A reformed Malaysia would have a democratic cultural policy allowing all the diverse cultures in Malaysia to flourish by:

  • Abandoning the National Cultural Policy of 1971 which is not inclusive of all Malaysian cultures and was not democratically decided upon;
  • Preserving heritage in all its forms as a record of human experience and aspirations so as to foster creativity in all its diversity and to inspire genuine dialogue among cultures;
  • Involving artists and arts experts in the planning of both formal and informal education, while  developing youth provision policies and programmes with specific intercultural goals;
  • Providing funds for young artists and arts institutions of all ethnic groups through specially targeted programmes.


  1. Protect animals and the Malaysian environment

A new government should take serious actions to stop effectively the degradation of the Malaysian environment by:

  • Re-gazetting all previously gazetted forests and wildlife reserves that have been de-gazetted since Independence;
  • Disallowing any degazettement of forests without public hearing and clear notice;
  • Imposing strict energy and water conservation measures including incentives for energy efficiency and other forms of demand management;
  • Banning all toxic industries which affect the health of residents and ensure full consultation with people affected by development projects;
  • Giving incentives for development of solar energy and other sustainable energy sources;
  • Enforcing recycling measures in all local authorities;
  • Enacting laws to prevent cruelty to animals and actively promote animal welfare.

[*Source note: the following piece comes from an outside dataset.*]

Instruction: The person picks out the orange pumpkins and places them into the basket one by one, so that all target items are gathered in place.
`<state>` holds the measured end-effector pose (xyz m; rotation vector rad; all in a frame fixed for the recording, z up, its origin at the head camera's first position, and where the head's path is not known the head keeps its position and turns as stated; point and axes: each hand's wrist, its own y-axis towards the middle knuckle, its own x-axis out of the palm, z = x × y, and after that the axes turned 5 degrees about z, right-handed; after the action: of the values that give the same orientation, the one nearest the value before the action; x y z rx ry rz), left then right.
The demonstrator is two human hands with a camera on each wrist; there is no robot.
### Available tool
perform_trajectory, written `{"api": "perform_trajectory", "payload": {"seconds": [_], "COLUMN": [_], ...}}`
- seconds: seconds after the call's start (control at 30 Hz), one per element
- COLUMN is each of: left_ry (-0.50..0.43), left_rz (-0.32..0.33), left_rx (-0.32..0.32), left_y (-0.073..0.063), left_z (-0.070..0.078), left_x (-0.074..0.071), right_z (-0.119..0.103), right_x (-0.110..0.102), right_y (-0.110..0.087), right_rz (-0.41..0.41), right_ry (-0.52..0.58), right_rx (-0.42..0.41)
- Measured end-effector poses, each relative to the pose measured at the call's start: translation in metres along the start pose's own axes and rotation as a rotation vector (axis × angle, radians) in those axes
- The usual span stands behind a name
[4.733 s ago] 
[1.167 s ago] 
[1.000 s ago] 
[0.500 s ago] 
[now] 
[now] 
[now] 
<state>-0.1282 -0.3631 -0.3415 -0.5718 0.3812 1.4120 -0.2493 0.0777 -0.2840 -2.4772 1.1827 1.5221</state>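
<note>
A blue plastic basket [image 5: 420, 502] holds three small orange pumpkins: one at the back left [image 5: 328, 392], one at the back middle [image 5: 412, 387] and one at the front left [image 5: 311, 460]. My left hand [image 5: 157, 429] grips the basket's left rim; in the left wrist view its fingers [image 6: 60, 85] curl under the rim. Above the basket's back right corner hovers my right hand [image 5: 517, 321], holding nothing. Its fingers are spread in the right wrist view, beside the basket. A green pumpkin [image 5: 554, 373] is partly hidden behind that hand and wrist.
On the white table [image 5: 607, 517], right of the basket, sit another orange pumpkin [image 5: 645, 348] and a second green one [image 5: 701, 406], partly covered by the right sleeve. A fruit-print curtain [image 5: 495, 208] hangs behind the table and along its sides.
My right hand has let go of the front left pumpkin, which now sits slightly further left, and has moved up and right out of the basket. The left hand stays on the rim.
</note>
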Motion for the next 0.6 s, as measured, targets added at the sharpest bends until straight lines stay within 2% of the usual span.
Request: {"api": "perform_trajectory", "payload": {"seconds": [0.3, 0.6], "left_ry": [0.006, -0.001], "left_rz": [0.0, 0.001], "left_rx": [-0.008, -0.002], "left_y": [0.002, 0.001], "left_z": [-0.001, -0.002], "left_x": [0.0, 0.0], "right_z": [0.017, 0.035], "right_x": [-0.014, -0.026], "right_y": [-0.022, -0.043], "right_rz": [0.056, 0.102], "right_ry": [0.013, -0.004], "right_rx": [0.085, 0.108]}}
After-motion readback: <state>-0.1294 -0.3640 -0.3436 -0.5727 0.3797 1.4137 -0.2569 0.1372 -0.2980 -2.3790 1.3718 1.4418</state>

  1. Reduce crime and increase public safety

The rising crime rate and threats to public safety in Malaysia must be checked through,

  • Rredeploying more police personnel on the streets to reduce crime instead of using them to crack down on peaceful assemblies and snooping on civil society;
  • Setting up a Special Multi-Ethnic Peace-Keeping Force to be deployed rapidly to any conflict involving ethnic communities;
  • Curbing corruption and ensuring the highest standards of professionalism in the police force in bringing drug dealers and drug gangs to justice;
  • Involving the community in policing and the criminal justice system.


  1. Defence Cuts and a Culture of Peace

Apart from criticising the BN Government’s arms procurements and corruption scandals, Opposition parties have to date not put forward an alternative defence policy. We call on a new government to,

  • review our national defence policy in order to promote a culture of peace and disarmament;
  • promote ASEAN cooperation in order to pool resources and slash arms spending in all ASEAN countries;
  • cut the defence budget to below 1% of GDP and apportion a correspondingly higher budget for health, education and social services;
  • set up a Parliamentary Defence Committee chaired by an Opposition MP as well as an independent Ombudsman to oversee the defence budget.


To conclude, Malaysians must start to ask the alternative coalition what reforms they promise us in a post-BN future. We want a concrete blueprint for an alternative Malaysian future and not just sloppy slogans, corruption slanging and other theatrics. Malaysian civil society provided such an agenda for concrete reforms in 2013. Do the Opposition parties commit to this?